Gad Beck was a pioneering gay activist & educator in a severely anti-homosexual, repressive post-WW2 German society.
The diminutive Beck was famous for his witty, lively style of speaking. On a German talk show, he said, “The Americans in NYC called me a great hero. I said no... I’m really a little hero.”
Beck's wartime effort to rescue his boyfriend is film worthy. Beck donned a Hitler Youth uniform & entered a deportation center to free his Jewish teenage lover- Manfred Lewin. 17 year old Beck succeeded in freeing Lewin, from the holding camp in Berlin. But Lewin decided he couldn't abandon his family, & voluntarily went back. The Nazis would later deport the entire Lewin family to Auschwitz, where they were murdered.
As a “half-breed” by Nazi-standards Gad Beck was interned at Rosenstrabe-camp in Berlin in 1943, but set free again after unique street-protests by non-Jewish relatives & friends.

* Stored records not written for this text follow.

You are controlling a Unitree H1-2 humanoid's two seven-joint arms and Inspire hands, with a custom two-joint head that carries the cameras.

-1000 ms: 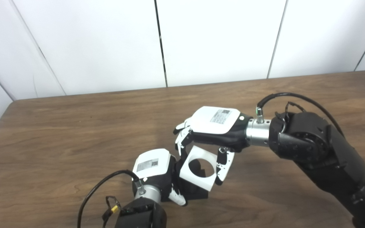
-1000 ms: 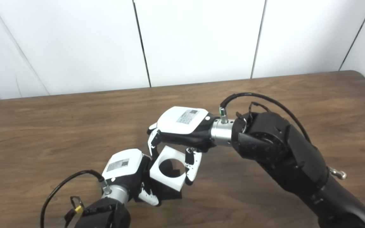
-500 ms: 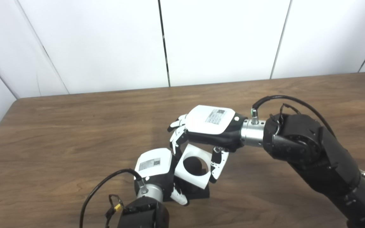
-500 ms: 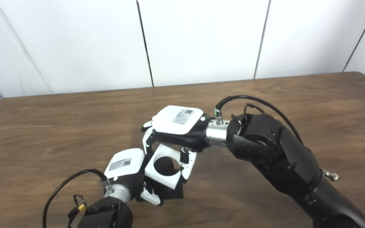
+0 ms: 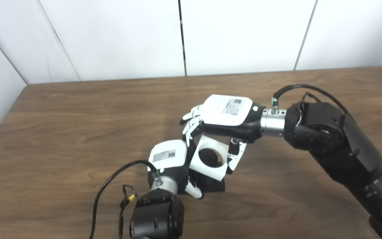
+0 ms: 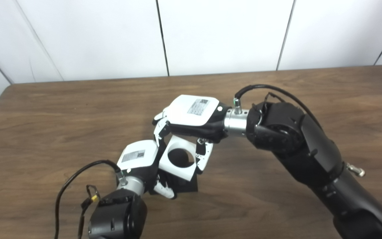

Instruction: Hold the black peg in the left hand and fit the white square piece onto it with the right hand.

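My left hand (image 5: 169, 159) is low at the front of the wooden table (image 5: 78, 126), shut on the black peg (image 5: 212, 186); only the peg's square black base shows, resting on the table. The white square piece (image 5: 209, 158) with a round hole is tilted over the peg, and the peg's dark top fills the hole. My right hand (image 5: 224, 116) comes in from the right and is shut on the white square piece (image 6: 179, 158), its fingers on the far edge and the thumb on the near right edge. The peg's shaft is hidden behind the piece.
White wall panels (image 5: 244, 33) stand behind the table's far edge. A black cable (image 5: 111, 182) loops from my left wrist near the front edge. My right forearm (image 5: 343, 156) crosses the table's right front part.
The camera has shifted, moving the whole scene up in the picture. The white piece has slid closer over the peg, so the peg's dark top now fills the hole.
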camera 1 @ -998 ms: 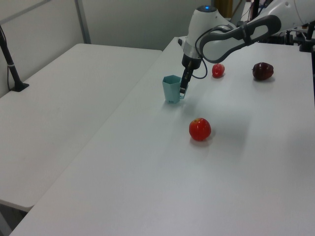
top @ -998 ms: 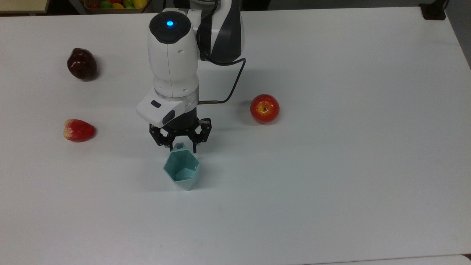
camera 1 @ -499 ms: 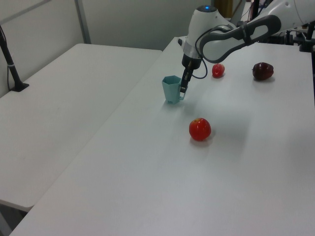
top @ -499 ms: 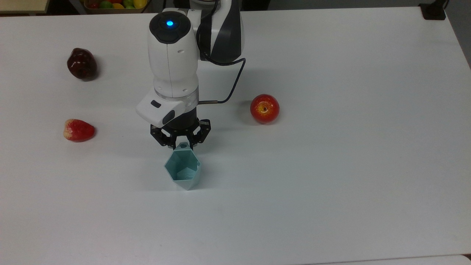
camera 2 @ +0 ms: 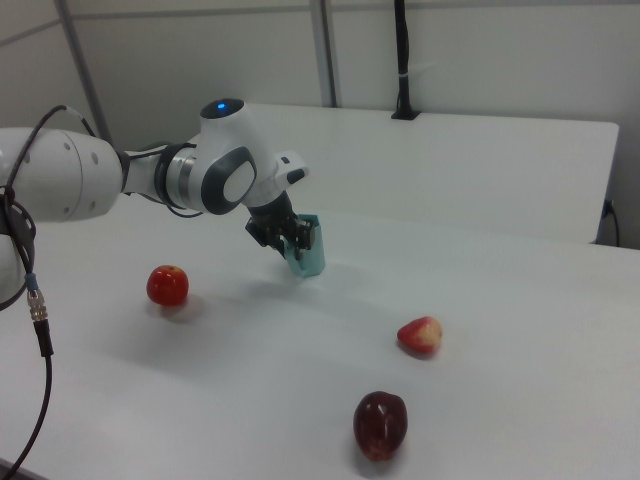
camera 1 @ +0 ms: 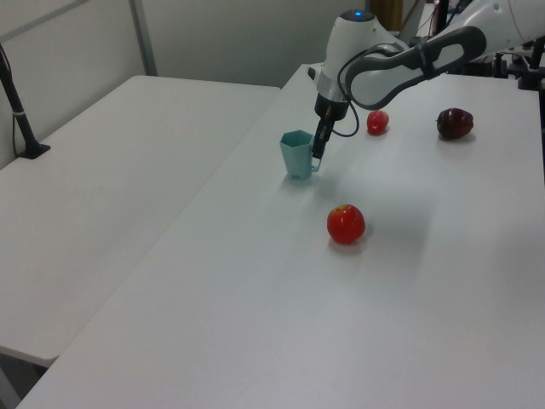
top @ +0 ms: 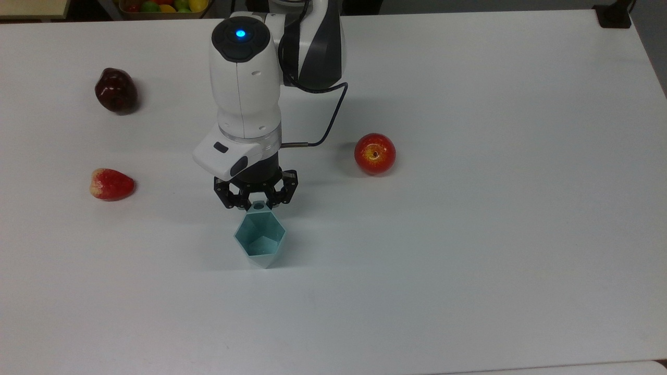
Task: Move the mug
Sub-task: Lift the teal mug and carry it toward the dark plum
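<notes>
The mug is a pale teal faceted cup with a hexagonal rim, upright near the middle of the white table. Its small holed tab points toward the arm. My gripper reaches down over that tab, and its black fingers are drawn in against the tab from both sides. In the left view the mug is on the left side of the gripper. In the right view the gripper covers part of the mug.
A red apple lies to the top view's right of the arm. A dark red apple and a red, pale-ended fruit lie at the top view's left. A bin of fruit sits beyond the far edge.
The fingers have drawn in onto the mug's tab. The mug, tilted a second ago, now stands straight and has shifted slightly toward the gripper.
</notes>
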Motion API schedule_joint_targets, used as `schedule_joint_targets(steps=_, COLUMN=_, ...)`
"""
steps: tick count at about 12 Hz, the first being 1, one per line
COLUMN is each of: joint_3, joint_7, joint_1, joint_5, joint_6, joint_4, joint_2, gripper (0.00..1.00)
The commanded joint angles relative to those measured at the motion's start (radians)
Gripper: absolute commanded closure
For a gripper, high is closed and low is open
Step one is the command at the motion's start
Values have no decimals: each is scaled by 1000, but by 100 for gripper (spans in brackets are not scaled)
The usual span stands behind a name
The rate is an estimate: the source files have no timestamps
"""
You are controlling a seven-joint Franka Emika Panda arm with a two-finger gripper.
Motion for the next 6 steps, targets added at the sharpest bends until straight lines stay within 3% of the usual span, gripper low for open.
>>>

Soon after, he joined the “Chug Chaluzi”, an underground Zionist youth group. When he learned of the mass exterminations at Auschwitz-Birkenau, he began helping many people hide &/or escape to Switzerland. He became responsible for vast sums of money necessary for bribes & payola. His life sounds like a spy film with many incidents of cat & mouse & undercover dealings in order to save those under threat of death by the Nazis. He was constantly on the move, continuing his sex life where & when he could. As the leader of this illegal group, Gad Beck helped to organize the survival of many Jews in Berlin during the last two years of WW 2. He was 18 years old at the time.
Beck was born to a Jewish father & a Protestant mother who converted. With his twin sister- Margot, Beck spent his formative years with his family in Berlin. His childhood was one of tolerance & love. With his own brand of honesty & openness he told his parents that he was homosexual & they unsurprised & quite accepting of it. As a young teenager he had his first experience of anti-Semitism when his schoolmates made cruel comments to him.
After the war, Beck would move to Israel, but return to Germany in 1979, where he became active in gay & Jewish life. His fascinating story was immortalized in the film The Story of Gad Beck & the HBO documentary Paragraph 175.
Beck passed away today in a German assisted living home, just 6 days from his 89th birthday. He is considered to be the last gay survivor of the Holocaust. He leaves behind- Julius Laufer, his partner of 35 years.
Speaking about his life as a gay Jew, Beck stated: “God doesn’t punish for a life of love.”